● **What to work on**
Of all the lines below, return only those starting with the line holding "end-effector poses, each" and going on through the line holding "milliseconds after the", exactly as written.

------

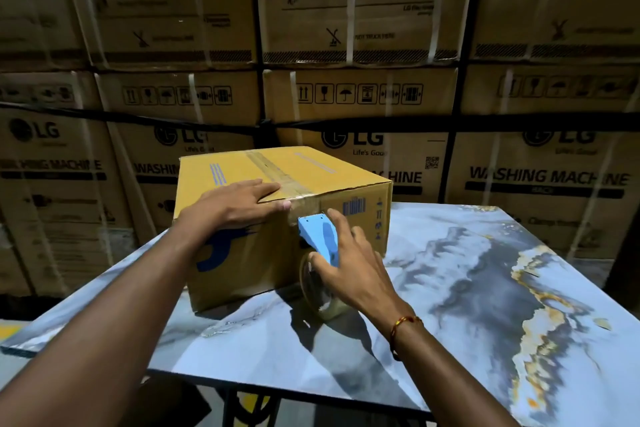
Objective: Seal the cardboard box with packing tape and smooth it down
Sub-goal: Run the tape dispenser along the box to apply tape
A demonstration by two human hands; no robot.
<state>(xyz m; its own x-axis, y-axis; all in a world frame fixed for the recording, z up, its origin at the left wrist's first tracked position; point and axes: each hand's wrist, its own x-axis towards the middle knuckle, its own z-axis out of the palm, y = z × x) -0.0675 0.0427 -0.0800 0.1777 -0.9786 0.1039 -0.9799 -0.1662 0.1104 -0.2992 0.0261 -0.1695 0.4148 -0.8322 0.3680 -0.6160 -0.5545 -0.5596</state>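
Note:
A closed yellow-brown cardboard box [242, 253] stands on the marbled table, turned at an angle. A strip of clear packing tape [277, 173] runs along its top seam and folds over the near top edge. My left hand [239, 203] lies flat on the box top beside the tape, fingers straight, thumb pressing at the edge. My right hand [349, 263] grips a blue tape dispenser [318, 236] with a clear tape roll, held against the box's near side just below the taped edge.
The blue-grey marbled table [485, 288] extends to the right and front of the box, its near edge above a dark frame. Stacked washing machine cartons [363, 97] with straps form a wall right behind the table.

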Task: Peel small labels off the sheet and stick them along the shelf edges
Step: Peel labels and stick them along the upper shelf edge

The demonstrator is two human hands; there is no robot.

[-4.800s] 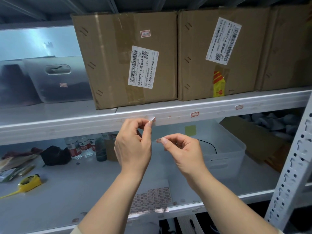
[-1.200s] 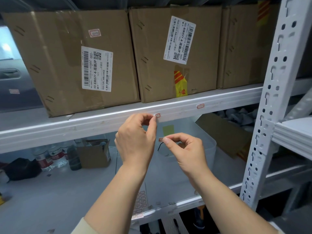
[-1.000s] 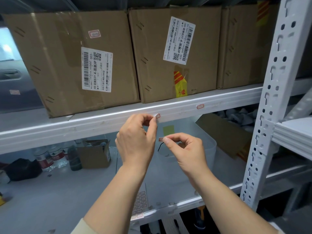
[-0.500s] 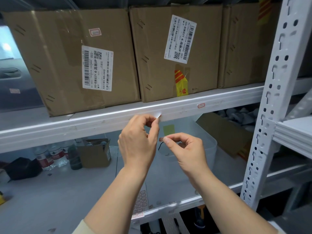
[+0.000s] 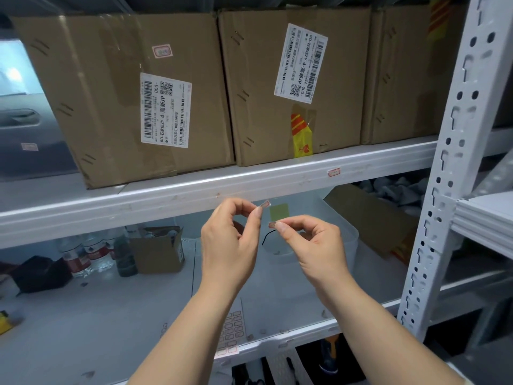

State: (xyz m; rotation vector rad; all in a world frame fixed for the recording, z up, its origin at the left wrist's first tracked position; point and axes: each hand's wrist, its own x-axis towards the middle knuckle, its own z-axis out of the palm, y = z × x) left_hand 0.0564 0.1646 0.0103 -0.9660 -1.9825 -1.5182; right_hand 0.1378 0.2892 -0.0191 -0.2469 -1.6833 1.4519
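Observation:
My left hand (image 5: 231, 243) pinches a small red-bordered label (image 5: 265, 203) between thumb and forefinger, just below the white shelf edge (image 5: 194, 195). My right hand (image 5: 311, 243) pinches a second small label (image 5: 272, 224) a little lower and to the right. Another label (image 5: 334, 172) is stuck on the shelf edge further right. The label sheet (image 5: 231, 332) lies on the lower shelf, partly hidden behind my left forearm.
Cardboard boxes (image 5: 133, 95) stand on the upper shelf. A white perforated upright (image 5: 449, 162) rises at the right. A clear plastic bin (image 5: 319, 240) sits behind my hands, with bottles (image 5: 88, 251) and a small carton (image 5: 158, 248) at the left.
My left hand has come down off the shelf edge with its label still pinched. My right hand has barely moved. The view has shifted right since the oldest frame.

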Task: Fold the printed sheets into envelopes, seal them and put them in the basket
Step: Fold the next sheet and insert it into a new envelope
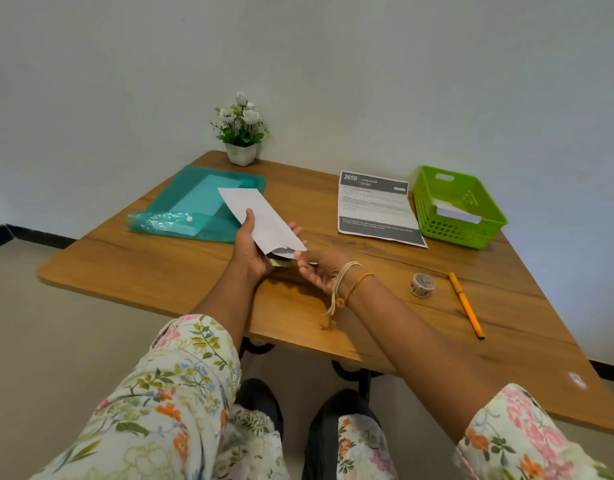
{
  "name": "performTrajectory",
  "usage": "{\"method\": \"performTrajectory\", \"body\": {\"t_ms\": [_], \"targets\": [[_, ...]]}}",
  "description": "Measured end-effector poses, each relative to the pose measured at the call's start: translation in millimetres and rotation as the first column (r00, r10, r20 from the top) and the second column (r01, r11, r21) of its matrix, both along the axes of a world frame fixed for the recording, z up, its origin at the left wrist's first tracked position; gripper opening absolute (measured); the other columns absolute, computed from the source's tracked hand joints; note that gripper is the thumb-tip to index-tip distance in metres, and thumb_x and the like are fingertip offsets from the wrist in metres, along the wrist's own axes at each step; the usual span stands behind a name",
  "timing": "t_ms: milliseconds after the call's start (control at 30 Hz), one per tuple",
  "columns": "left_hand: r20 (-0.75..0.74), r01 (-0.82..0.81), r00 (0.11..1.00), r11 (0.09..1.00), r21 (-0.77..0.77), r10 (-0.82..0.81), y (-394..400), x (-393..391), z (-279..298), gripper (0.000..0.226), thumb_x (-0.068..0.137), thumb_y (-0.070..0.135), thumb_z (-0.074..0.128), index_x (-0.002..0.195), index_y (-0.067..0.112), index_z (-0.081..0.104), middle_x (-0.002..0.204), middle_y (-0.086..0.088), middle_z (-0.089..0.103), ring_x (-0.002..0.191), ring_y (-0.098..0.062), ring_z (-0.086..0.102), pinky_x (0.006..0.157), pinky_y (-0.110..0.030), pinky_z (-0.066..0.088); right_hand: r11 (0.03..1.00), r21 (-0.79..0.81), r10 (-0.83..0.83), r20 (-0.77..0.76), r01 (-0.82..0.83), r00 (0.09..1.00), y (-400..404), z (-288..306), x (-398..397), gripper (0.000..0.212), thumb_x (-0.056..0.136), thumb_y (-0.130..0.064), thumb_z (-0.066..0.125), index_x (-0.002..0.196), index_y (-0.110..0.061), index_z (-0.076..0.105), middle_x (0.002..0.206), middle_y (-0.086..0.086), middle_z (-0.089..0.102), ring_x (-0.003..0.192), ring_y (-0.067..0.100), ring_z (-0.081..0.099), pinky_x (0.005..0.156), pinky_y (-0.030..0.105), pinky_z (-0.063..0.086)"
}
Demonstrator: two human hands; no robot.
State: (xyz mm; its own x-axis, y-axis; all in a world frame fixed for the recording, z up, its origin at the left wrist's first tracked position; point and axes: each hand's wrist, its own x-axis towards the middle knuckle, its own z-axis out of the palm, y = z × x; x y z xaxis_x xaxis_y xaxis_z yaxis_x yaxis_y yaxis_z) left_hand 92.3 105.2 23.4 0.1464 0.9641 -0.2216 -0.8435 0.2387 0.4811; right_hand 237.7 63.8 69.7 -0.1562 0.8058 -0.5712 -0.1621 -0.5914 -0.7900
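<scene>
1. At your far left, about ten o'clock on the table (333, 299), the teal plastic folder (194, 206) lies flat with a potted plant (241, 131) behind it at eleven.
2. Your left hand (252, 247) is closed around the white envelope (260, 218), thumb on top and fingers underneath, holding it above the table.
3. The envelope's long axis runs from its open mouth near your palms up toward eleven o'clock; the mouth faces your right hand.
4. Your right hand (317, 273) touches that mouth, fingers pinched narrow on what looks like the folded sheet's edge or the flap; which one, I cannot tell.
5. The right hand is nearer the opening, so it likely finishes the tucking.
6. At one o'clock lies another printed sheet (376, 211), unfolded.
7. Tape roll (422, 285) and orange pen (466, 304) sit at three.
8. The green basket (437, 223) at two o'clock already holds something white.
</scene>
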Motion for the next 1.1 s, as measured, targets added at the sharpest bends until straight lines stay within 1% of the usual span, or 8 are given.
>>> {"method": "performTrajectory", "body": {"t_ms": [233,333,467,633,833,933,1000,1100], "targets": [[0.012,-0.014,1.0,1.0,0.007,0.014,1,1,0,0.077,0.087,0.061,0.054,0.14,0.009,0.036,0.128,-0.027,0.057,0.109,-0.043,0.062,0.079,-0.061,0.053,0.991,-0.029,-0.135,-0.275,0.132,0.952,0,5,-6,0.024,0.085,0.022,0.041,0.098,0.004,0.051,0.112,0.023,0.058,0.112,0.033,0.059,0.089,0.036,0.052],[0.003,-0.024,1.0,1.0,0.015,0.024,3,-1,-3,0.076,0.088,0.062,0.051,0.141,0.011,0.036,0.128,-0.027,0.058,0.109,-0.043,0.063,0.082,-0.059,0.053,0.998,-0.049,-0.056,-0.228,0.046,0.972,2,9,-6,0.034,0.086,0.023,0.038,0.111,0.003,0.05,0.131,0.023,0.053,0.121,0.033,0.054,0.086,0.037,0.05],[-0.02,-0.002,1.0,1.0,0.026,0.003,6,-2,-6,0.078,0.086,0.062,0.053,0.141,0.01,0.036,0.128,-0.028,0.058,0.112,-0.042,0.061,0.088,-0.06,0.051,0.997,-0.016,-0.073,-0.207,0.071,0.976,3,8,-16,0.039,0.087,0.024,0.041,0.119,0.002,0.049,0.132,0.019,0.052,0.123,0.033,0.053,0.089,0.035,0.052],[-0.036,-0.004,0.999,0.999,0.033,0.005,8,-2,-7,0.074,0.089,0.062,0.049,0.14,0.009,0.035,0.13,-0.027,0.056,0.116,-0.042,0.059,0.098,-0.061,0.044,0.974,0.099,-0.193,-0.101,0.203,0.976,5,0,-28,0.08,0.078,0.023,0.059,0.14,-0.015,0.028,0.134,0.016,0.049,0.112,0.035,0.059,0.065,0.035,0.058],[-0.004,-0.005,1.0,0.999,0.035,0.005,9,-3,-9,0.072,0.088,0.061,0.053,0.138,0.012,0.036,0.129,-0.026,0.058,0.113,-0.043,0.06,0.099,-0.063,0.042,0.978,0.205,-0.04,0.055,0.028,0.998,10,-6,-16,0.085,0.07,0.018,0.072,0.137,-0.014,0.031,0.133,0.02,0.051,0.1,0.035,0.065,0.063,0.032,0.06],[-0.02,0.012,1.0,1.0,0.027,-0.012,10,-2,-10,0.078,0.086,0.063,0.053,0.142,0.011,0.033,0.129,-0.025,0.058,0.114,-0.043,0.06,0.102,-0.063,0.039,0.97,0.243,-0.056,0.153,0.017,0.987,14,-9,-17,0.07,0.076,0.005,0.074,0.13,-0.014,0.033,0.11,0.018,0.064,0.067,0.024,0.068,0.052,0.028,0.056],[-0.018,0.028,0.999,0.999,0.016,-0.028,11,-3,-10,0.081,0.085,0.063,0.053,0.142,0.01,0.032,0.13,-0.025,0.058,0.115,-0.043,0.059,0.101,-0.064,0.04,0.947,0.314,-0.071,0.407,-0.067,0.911,16,-13,-20,0.065,0.074,-0.018,0.079,0.123,-0.016,0.037,0.093,0.011,0.068,0.054,0.018,0.062,0.043,0.025,0.049],[0.0,0.051,0.999,0.998,0.021,-0.051,9,-2,-7,0.08,0.086,0.062,0.054,0.142,0.01,0.032,0.133,-0.026,0.055,0.117,-0.045,0.057,0.098,-0.066,0.041,0.871,0.445,-0.185,0.691,-0.208,0.699,21,-24,-18,0.054,0.072,-0.036,0.078,0.11,-0.014,0.046,0.096,0.002,0.06,0.076,0.019,0.058,0.059,0.028,0.045]]}}
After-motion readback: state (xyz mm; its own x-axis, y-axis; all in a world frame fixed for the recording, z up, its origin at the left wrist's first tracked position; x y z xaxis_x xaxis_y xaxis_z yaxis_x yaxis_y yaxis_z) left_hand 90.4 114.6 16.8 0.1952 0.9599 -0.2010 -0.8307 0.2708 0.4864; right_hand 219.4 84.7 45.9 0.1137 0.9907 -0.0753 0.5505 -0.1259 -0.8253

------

● **Response**
  "description": "Measured end-effector poses, each relative to the pose measured at the call's start: translation in millimetres and rotation as the first column (r00, r10, r20 from the top) and the second column (r01, r11, r21) of its matrix, both along the axes of a world frame fixed for the recording, z up, its origin at the left wrist's first tracked position; gripper opening absolute (measured); the other columns absolute, computed from the source's tracked hand joints; note that gripper is the thumb-tip to index-tip distance in metres, and thumb_x and the like are fingertip offsets from the wrist in metres, along the wrist's own axes at each step; the usual span stands behind a name",
  "timing": "t_ms: milliseconds after the call's start (control at 30 Hz), one per tuple",

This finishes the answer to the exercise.